* WORK INSTRUCTION *
Every line of the data below that holds the string "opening" needs to be reported.

* SOURCE RECORDS *
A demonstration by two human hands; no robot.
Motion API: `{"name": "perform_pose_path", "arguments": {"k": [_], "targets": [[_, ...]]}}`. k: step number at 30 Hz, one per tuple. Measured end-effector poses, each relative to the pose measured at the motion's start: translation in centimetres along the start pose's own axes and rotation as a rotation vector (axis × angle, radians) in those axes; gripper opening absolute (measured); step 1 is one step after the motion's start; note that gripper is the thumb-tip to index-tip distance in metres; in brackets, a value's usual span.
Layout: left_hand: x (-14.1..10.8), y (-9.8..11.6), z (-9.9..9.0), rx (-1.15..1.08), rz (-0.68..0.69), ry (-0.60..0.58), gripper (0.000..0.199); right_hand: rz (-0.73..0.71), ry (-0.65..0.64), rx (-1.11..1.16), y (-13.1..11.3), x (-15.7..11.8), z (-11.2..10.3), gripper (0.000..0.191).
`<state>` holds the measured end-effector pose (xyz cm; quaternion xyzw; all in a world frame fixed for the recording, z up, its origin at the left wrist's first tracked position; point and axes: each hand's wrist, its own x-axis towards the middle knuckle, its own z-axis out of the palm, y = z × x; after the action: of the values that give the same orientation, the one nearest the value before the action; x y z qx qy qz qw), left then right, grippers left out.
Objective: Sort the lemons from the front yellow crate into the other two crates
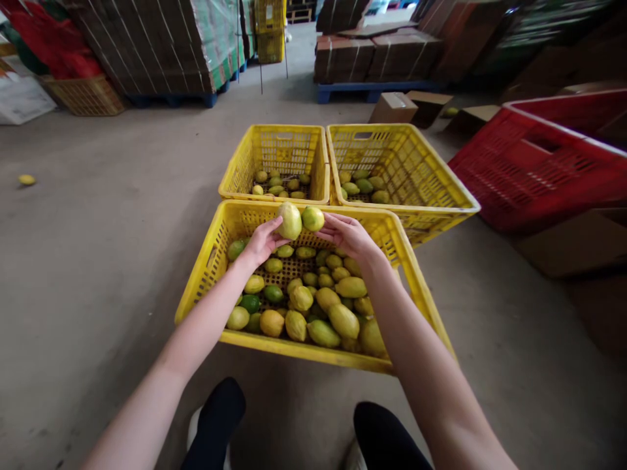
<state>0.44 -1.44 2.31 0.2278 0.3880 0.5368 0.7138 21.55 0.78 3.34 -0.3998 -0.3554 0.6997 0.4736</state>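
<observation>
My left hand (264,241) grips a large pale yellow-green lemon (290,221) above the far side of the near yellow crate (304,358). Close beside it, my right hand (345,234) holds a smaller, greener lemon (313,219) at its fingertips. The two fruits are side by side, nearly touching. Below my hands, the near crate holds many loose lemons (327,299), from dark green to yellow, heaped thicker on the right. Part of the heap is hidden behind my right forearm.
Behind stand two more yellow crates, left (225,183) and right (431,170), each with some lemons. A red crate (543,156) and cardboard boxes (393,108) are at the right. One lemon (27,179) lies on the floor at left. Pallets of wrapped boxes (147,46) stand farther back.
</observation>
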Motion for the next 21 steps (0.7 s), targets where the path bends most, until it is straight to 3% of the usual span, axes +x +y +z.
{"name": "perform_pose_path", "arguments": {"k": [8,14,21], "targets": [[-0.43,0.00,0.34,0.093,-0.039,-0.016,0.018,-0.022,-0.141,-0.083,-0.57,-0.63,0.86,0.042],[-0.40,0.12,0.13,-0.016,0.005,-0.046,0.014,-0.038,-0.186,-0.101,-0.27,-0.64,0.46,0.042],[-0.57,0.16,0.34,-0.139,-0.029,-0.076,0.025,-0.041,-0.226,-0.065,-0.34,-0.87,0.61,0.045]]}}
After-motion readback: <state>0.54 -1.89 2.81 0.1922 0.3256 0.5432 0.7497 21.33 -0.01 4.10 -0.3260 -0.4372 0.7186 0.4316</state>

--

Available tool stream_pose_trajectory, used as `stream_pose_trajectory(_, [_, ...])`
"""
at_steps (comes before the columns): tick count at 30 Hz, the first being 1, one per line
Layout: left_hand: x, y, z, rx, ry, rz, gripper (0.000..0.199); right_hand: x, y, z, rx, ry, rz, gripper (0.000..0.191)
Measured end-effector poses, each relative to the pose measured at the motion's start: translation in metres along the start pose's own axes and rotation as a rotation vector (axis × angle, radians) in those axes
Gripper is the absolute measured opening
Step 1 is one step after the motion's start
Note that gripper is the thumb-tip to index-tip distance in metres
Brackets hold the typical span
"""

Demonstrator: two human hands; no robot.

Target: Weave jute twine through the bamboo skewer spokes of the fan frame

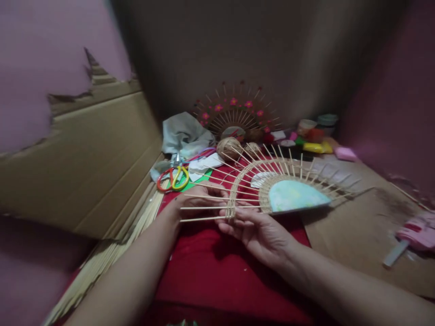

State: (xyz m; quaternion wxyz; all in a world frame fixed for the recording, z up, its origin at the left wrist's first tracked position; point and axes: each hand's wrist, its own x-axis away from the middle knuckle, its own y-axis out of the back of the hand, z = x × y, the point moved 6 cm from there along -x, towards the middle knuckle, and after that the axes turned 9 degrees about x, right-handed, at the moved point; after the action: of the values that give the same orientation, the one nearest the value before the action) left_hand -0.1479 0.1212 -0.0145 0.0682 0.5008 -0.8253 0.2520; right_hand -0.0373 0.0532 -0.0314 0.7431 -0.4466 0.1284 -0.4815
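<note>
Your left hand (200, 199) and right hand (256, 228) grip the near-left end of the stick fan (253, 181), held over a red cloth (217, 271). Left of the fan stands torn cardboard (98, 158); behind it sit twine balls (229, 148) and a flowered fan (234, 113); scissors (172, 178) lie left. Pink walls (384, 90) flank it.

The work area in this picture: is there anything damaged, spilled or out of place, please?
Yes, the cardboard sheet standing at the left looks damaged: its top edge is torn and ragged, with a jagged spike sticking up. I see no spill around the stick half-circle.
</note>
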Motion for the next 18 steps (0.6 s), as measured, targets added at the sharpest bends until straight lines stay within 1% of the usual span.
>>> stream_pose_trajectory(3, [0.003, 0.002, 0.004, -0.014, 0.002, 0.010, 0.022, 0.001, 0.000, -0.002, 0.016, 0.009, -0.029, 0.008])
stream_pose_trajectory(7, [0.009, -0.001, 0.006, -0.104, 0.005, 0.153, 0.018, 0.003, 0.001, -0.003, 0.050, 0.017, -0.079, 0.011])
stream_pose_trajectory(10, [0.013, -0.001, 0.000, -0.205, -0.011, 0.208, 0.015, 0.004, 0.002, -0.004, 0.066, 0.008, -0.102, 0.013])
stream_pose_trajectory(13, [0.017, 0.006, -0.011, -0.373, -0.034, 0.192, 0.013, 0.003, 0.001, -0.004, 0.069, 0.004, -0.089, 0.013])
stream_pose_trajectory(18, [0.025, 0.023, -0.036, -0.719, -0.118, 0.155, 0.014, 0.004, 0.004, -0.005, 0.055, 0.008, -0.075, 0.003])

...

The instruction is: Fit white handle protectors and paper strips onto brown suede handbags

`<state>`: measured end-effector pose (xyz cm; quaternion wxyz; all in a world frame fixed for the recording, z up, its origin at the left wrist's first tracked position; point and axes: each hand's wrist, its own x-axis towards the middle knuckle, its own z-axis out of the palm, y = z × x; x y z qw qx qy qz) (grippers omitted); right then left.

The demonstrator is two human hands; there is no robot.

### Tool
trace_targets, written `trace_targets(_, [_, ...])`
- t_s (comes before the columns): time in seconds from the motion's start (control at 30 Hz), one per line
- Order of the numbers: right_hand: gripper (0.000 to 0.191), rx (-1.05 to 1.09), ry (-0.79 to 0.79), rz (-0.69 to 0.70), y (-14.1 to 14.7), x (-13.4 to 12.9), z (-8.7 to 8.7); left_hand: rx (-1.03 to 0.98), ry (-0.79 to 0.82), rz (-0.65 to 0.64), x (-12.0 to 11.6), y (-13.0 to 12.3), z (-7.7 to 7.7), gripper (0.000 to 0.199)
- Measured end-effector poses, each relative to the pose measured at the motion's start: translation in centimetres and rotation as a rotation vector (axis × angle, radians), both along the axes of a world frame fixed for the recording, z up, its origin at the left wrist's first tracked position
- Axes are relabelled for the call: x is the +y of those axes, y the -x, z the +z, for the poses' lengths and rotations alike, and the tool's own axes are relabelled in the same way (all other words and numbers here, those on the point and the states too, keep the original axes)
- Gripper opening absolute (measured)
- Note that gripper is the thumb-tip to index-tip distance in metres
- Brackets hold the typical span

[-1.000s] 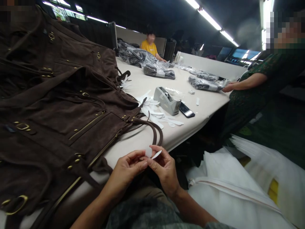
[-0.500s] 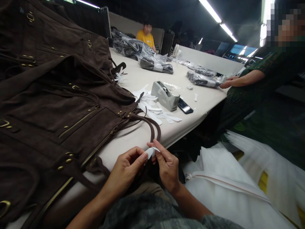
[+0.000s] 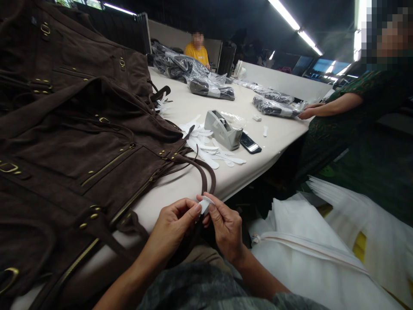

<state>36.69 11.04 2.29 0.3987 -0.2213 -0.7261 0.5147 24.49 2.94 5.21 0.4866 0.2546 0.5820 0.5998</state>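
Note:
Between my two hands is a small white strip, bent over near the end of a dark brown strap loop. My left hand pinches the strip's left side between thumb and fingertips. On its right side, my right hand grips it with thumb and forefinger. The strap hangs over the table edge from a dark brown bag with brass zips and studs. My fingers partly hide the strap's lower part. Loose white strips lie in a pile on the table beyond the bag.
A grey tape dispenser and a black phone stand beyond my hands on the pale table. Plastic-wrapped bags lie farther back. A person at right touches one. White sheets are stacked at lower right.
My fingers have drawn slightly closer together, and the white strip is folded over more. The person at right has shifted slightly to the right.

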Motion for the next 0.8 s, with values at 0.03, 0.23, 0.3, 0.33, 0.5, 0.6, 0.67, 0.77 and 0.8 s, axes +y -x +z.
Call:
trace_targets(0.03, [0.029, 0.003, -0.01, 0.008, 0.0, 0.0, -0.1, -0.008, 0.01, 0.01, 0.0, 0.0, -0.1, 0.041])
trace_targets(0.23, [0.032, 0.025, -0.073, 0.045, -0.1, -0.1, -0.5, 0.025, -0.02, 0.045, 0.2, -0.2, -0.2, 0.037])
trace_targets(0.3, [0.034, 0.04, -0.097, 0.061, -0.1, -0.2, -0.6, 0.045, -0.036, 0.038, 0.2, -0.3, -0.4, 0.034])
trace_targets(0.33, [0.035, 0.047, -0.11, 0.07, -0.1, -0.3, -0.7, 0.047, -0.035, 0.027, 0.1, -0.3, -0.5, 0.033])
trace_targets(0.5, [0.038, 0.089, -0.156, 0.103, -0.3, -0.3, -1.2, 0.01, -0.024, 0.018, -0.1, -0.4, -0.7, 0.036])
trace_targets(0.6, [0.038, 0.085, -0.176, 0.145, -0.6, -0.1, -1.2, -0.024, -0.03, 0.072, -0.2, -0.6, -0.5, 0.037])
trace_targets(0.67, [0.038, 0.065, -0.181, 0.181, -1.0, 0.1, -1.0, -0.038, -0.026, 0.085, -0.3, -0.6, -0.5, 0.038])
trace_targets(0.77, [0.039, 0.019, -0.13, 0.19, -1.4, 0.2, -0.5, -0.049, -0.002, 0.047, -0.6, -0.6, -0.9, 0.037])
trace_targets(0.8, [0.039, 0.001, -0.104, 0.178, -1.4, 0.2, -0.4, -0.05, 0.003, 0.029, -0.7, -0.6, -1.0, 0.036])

* TASK RESPONSE *
Motion API: `{"name": "perform_pose_path", "arguments": {"k": [_], "targets": [[_, ...]]}}`. k: step number at 30 Hz, one per tuple. Measured end-effector poses, each relative to the pose measured at the motion's start: translation in centimetres along the start pose's own axes and rotation as a rotation vector (axis × angle, radians) in those axes; gripper opening absolute (measured); step 1 is one step after the motion's start; note that gripper is the thumb-tip to index-tip distance in metres; in brackets, a value's usual span.
Gripper is the absolute measured opening
- Gripper opening absolute (measured)

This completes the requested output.